You might be interested in a book The Buddha's Teachings to Laypeople: Practical Advice for Prosperity and Lasting Happiness. from which I summarised this answer -- it's based on the author's finding suttas that are relevant to lay life -- unfortunately I don't own a copy so I can't tell you now what it says about children.

This article -- A Happy Married Life -- might be helpful. It includes a section "Parental Responsibilities" (I'd suggest you read first only the first sentence of each paragraph to get an overview).

Again I imagine that the situations vary and that you could use some proper (personal, in-person and perhaps professional) counsel. When I tried to answer your question What's the advice for dealing with an abusive partner? I did so without considering that there might be children involved, in the house. In my limited personal experience I think that children are better with one parent who loves them than with two who don't, and personally I always imagined that if I were a parent myself then I might be less willing and less able (because it would be less moral, less dutiful) to tolerate (condone, perpetuate) an abusive or less-than-ideal partner, even or especially "for the children". But this is me describing or generalising from my personal experience, not yours -- so for that and other reasons I suggest you find a counsellor to discuss this with. Like if you were ill you should probably talk with a doctor in person, not self-diagnose nor read a book of pharmacology.

Upvote:1

What would be the guiding principles for figuring this out based on Buddhist principles and Buddha's advice for married couples and the general sentiment of the teachings historically attributed to the Buddha.
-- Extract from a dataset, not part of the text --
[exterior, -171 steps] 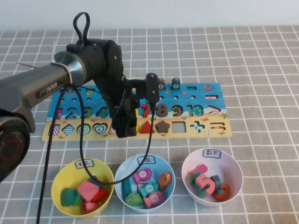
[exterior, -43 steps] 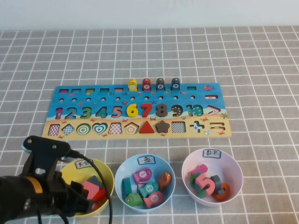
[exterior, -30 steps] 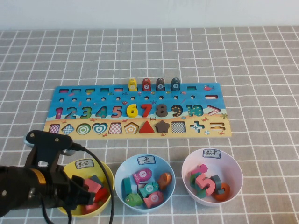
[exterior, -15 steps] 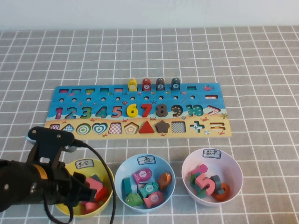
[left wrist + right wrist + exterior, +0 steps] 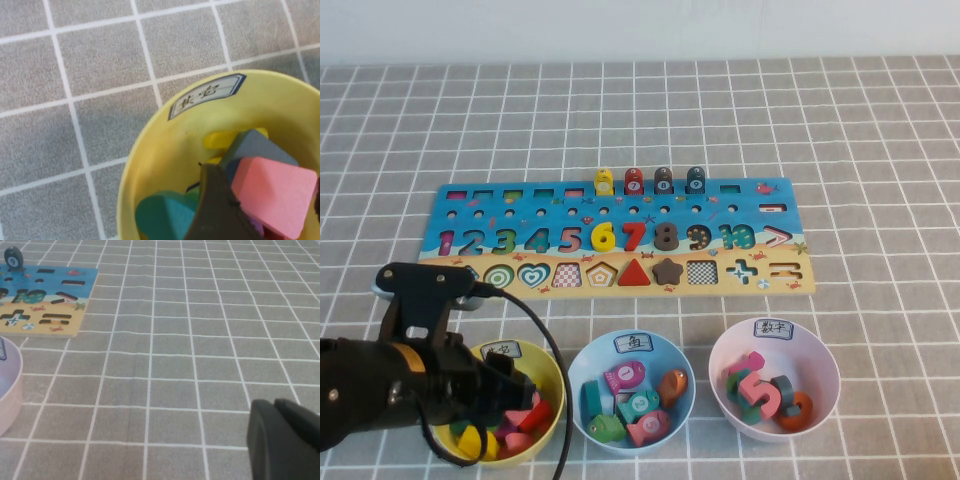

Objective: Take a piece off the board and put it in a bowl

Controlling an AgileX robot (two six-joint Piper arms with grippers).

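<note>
The board (image 5: 775, 215) lies across the middle of the table, and its pentagon slot (image 5: 603, 274) is empty. The yellow bowl (image 5: 552, 385) with its white label (image 5: 205, 94) stands at the front left. My left gripper (image 5: 515, 395) hangs over it, open and empty. In the left wrist view, its dark fingers (image 5: 215, 210) stand apart around a pink block (image 5: 272, 192). A flat yellow piece (image 5: 220, 140) lies in the bowl near the label, half behind a grey-blue block (image 5: 252, 147). My right gripper (image 5: 274, 405) is shut and empty, low over bare cloth, outside the high view.
A light blue bowl (image 5: 582, 360) and a pink bowl (image 5: 825, 350), each holding several pieces, stand to the right of the yellow bowl. The number 6 (image 5: 603, 237), a red triangle (image 5: 634, 273) and pegs (image 5: 604, 181) stay on the board. The arm's cable (image 5: 545, 345) loops over the yellow bowl.
The left arm left the board, where the pentagon slot now shows empty, and came to the yellow bowl. Over the last second the gripper edged further over the bowl.
</note>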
As others already mentioned, the teaching is mostly for monastics with some small portion just giving generic advice to the lays. However, one can always use logic and common sense to come up with the best solution for everyone. A common mistake is the automatic assumption about the benefit of sacrificing oneself for the sake of the children, while in reality, there're instances where it's even more harmful to them. Imagine staying with your spouse, but engaging in constant back and forth arguments using harsh, abusive language, Or, on the other extreme, remain completely silent and let the spouse spewing all the nasty words all day long. Both of those stay-together scenarios would actually do more harm to the children than good. So, use one's own intelligence and common sense to evaluate the situation. While it'd obviously be best for parents to try to work things out and stay together, but if that means it'll create a living hell for both parties, and/or it doesn't actually benefit children, or even does more harm to them, then one might have to consider the idea to go one's own separate way, for the sake of everyone involved.